Meta is planning large-scale layoffs this week, according to the Wall Street Journal. “The layoffs are expected to affect many thousands of employees and an announcement is planned to come as soon as Wednesday,” people familiar with the matter told the Journal. The number of Meta employees expected to lose their jobs “could be the largest to date at a major technology corporation in a year,” although the planned reductions are predicted to be smaller as a percentage of Meta’s total workforce than last week’s layoffs at Twitter, which cut about half of the company’s staff. Meta has added more than 42,000 employees since 2020, and currently employs more than 87,000 people.
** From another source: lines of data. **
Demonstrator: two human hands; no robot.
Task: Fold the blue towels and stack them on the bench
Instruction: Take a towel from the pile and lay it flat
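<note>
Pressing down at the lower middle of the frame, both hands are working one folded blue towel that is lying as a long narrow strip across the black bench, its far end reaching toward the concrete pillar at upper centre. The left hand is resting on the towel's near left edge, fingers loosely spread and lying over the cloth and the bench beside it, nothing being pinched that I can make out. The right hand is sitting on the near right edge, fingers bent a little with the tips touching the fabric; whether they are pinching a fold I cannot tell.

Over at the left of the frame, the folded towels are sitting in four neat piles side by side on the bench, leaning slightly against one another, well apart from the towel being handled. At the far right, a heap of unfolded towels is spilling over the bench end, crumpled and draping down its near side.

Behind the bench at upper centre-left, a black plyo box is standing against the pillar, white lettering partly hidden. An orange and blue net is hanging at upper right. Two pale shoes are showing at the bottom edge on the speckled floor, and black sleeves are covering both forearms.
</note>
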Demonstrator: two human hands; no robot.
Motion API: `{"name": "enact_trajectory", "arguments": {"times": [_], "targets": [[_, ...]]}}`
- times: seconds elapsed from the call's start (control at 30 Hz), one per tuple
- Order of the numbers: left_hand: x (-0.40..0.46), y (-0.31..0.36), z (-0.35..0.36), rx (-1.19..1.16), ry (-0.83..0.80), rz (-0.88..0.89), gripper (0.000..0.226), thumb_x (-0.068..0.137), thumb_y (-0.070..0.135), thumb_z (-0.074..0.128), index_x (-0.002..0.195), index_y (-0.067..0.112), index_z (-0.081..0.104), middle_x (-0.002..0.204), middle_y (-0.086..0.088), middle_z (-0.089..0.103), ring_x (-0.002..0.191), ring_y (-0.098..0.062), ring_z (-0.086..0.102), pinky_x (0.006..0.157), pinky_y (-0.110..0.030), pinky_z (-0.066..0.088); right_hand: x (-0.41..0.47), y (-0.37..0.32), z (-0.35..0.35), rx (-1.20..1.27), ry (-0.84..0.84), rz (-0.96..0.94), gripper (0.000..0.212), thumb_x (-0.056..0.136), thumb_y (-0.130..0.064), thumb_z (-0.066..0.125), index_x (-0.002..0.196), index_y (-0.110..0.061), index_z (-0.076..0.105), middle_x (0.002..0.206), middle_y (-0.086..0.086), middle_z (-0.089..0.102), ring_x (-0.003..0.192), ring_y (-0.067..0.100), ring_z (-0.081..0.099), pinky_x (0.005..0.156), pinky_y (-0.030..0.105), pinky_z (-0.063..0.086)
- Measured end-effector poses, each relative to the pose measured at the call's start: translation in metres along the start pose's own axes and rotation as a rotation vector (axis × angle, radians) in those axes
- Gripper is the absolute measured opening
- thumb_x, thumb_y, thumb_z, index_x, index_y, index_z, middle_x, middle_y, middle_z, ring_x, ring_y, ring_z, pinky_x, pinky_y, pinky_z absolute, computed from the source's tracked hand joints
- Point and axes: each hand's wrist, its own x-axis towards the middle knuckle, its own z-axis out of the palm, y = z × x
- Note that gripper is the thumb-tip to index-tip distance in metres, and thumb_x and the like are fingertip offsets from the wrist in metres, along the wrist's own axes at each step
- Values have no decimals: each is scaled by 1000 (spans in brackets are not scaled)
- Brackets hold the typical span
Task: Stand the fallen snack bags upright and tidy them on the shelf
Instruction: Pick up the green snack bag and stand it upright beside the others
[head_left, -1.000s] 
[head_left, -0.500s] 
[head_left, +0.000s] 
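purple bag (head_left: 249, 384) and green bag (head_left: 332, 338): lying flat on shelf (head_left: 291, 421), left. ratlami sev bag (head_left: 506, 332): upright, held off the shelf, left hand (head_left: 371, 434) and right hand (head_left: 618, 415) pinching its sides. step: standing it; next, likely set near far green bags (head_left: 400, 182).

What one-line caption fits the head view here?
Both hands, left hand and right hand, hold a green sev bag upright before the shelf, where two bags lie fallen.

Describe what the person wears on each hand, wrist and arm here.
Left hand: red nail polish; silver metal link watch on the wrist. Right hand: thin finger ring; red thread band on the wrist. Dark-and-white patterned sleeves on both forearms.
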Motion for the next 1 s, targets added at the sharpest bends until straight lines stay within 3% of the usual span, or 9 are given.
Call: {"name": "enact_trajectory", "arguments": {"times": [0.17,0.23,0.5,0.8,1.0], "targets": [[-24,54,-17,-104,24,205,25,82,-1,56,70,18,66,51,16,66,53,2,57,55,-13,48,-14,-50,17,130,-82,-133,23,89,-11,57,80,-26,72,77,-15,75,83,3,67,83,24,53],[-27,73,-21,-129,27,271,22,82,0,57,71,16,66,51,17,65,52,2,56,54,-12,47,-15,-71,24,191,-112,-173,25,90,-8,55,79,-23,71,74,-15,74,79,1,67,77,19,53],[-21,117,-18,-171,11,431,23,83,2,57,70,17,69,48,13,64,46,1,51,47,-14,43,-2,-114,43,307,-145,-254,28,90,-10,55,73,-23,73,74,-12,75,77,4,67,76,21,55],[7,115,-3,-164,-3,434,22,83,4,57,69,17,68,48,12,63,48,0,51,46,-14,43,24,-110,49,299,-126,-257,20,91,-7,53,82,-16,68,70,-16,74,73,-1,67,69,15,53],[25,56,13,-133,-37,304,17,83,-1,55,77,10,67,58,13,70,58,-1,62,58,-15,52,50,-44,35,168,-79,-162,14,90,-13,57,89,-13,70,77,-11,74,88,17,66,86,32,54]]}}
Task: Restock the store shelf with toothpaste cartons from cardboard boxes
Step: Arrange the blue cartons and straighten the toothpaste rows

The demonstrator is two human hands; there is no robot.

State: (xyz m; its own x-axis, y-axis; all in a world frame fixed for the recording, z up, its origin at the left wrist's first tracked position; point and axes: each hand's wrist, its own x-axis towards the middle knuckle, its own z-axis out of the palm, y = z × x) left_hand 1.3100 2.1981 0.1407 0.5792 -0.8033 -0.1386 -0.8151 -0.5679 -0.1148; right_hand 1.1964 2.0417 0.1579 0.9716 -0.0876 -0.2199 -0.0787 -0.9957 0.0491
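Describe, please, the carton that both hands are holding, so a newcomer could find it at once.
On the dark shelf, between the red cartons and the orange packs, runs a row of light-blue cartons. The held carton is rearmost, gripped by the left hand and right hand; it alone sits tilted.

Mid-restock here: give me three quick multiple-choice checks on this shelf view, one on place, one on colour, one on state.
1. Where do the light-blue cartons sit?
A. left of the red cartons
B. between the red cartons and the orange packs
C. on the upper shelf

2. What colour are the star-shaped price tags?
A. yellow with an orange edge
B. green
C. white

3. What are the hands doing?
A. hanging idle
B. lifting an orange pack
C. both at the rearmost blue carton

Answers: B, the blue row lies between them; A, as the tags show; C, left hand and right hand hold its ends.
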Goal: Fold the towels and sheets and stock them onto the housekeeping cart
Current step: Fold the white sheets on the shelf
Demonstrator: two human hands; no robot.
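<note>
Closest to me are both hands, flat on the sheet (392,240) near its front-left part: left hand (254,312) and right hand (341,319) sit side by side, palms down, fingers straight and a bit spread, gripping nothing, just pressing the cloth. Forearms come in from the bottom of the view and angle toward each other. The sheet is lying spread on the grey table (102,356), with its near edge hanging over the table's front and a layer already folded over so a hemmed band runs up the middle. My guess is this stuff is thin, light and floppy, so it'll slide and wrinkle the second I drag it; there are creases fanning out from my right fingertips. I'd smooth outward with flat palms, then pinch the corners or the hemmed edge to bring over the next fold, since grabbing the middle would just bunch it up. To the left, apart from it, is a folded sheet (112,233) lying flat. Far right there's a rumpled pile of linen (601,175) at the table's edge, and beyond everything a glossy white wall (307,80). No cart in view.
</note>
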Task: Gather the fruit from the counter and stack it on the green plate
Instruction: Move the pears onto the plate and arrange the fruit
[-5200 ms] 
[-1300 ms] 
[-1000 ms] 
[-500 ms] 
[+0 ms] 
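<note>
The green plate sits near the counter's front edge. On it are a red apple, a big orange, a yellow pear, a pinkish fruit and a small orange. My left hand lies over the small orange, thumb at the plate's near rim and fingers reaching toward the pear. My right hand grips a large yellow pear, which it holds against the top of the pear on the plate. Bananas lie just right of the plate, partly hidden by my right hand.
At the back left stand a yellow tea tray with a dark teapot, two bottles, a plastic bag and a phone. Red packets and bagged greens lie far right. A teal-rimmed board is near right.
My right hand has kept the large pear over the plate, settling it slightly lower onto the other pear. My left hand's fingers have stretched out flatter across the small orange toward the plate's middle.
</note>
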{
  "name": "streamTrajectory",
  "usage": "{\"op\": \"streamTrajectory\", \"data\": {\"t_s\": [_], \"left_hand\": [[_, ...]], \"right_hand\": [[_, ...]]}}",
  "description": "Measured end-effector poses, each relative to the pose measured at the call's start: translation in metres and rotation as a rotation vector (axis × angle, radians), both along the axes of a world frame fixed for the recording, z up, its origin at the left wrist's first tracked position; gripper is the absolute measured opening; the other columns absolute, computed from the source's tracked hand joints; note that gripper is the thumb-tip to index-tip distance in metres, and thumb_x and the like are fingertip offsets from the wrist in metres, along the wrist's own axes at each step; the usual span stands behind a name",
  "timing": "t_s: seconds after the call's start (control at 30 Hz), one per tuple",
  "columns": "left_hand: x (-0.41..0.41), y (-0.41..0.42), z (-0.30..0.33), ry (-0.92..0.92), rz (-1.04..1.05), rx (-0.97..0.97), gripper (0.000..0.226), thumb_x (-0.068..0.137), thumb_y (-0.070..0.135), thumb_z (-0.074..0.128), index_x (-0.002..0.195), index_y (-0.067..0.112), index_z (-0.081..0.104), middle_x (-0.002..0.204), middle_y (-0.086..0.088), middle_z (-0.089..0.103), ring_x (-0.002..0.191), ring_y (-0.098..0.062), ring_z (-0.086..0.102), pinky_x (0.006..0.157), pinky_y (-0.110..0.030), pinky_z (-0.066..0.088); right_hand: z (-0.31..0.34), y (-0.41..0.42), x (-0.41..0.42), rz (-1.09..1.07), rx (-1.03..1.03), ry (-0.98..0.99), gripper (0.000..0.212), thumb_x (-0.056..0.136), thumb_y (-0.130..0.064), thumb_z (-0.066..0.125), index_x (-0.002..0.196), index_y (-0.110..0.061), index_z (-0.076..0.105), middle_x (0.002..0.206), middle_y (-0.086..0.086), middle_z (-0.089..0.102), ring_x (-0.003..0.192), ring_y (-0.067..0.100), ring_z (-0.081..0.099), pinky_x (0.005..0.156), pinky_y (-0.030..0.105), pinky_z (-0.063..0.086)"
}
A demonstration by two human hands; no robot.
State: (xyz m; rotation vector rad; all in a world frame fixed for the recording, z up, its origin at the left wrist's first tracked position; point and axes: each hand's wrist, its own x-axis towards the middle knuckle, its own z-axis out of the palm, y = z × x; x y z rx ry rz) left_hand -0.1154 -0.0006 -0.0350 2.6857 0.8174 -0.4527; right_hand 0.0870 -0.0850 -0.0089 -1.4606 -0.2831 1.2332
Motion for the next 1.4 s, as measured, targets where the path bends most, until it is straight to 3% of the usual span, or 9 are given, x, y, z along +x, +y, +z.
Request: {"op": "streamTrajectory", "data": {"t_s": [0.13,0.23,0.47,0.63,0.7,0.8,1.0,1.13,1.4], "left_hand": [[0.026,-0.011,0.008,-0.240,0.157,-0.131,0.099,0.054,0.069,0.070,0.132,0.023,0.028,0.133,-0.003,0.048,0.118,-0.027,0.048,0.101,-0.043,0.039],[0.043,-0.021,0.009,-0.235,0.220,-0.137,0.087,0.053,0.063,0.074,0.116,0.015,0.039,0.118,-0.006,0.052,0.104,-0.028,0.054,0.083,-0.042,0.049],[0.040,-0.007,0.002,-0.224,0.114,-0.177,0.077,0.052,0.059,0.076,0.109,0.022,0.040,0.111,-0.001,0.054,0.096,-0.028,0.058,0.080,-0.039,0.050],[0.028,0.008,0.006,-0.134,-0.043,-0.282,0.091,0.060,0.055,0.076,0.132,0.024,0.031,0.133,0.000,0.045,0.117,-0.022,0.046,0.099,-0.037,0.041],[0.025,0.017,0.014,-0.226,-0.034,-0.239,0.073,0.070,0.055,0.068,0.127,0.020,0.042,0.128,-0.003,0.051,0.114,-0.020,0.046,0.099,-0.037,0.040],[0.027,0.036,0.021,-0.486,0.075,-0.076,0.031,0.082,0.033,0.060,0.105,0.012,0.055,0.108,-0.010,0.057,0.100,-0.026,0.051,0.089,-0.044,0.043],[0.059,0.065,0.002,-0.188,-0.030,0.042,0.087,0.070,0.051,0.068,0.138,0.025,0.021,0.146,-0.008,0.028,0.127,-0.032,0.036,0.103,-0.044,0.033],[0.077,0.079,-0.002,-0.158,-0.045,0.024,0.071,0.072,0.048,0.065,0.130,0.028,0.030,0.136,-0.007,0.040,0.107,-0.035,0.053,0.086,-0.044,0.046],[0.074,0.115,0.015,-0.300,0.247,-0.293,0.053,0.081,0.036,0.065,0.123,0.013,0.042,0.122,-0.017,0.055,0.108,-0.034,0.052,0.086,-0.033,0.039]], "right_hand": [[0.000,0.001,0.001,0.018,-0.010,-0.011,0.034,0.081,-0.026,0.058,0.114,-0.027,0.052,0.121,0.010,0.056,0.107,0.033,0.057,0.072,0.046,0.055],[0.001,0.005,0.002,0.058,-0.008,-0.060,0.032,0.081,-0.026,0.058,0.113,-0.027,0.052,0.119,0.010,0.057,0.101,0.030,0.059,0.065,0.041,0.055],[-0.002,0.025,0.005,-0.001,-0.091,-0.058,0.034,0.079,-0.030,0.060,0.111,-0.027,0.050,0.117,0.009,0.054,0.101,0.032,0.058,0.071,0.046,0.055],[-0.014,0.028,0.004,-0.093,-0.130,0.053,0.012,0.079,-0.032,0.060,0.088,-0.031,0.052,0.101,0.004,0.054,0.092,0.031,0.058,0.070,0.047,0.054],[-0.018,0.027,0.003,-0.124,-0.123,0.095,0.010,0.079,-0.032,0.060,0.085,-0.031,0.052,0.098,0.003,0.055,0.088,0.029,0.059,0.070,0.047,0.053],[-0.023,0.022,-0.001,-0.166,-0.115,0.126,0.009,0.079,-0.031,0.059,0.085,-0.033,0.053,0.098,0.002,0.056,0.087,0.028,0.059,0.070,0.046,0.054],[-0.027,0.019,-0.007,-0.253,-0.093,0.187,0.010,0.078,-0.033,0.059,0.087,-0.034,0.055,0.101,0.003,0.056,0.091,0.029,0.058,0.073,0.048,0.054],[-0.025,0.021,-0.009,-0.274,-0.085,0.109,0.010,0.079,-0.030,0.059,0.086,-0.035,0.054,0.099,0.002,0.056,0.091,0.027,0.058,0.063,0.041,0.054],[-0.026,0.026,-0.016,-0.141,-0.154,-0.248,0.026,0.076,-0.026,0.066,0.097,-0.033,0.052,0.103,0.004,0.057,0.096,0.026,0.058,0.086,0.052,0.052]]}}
But in a June company wide meeting, Meta CEO Mark Zuckerberg told employees that, “[r]ealistically, there are probably a bunch of people at the company who shouldn’t be here.” Meta’s stock has fallen more than 70% this year, reflecting investors’ doubts about the company’s “ballooning” investments in the creation of the metaverse. “Management’s road map & justification for this strategy continue to not resonate with investors,” said one financial analyst last month. The planned layoffs would be the first in the company’s 18-year history.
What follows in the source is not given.